| Instructions to follow |
Report how many lines below contain the word "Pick". Give only the number.

| The data |
★ ★ ★

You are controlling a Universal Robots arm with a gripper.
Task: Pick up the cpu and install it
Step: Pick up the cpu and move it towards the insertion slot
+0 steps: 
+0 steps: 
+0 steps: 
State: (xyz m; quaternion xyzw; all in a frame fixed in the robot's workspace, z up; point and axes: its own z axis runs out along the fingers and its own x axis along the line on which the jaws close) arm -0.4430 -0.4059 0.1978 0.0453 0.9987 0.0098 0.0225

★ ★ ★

| Result of this task |
2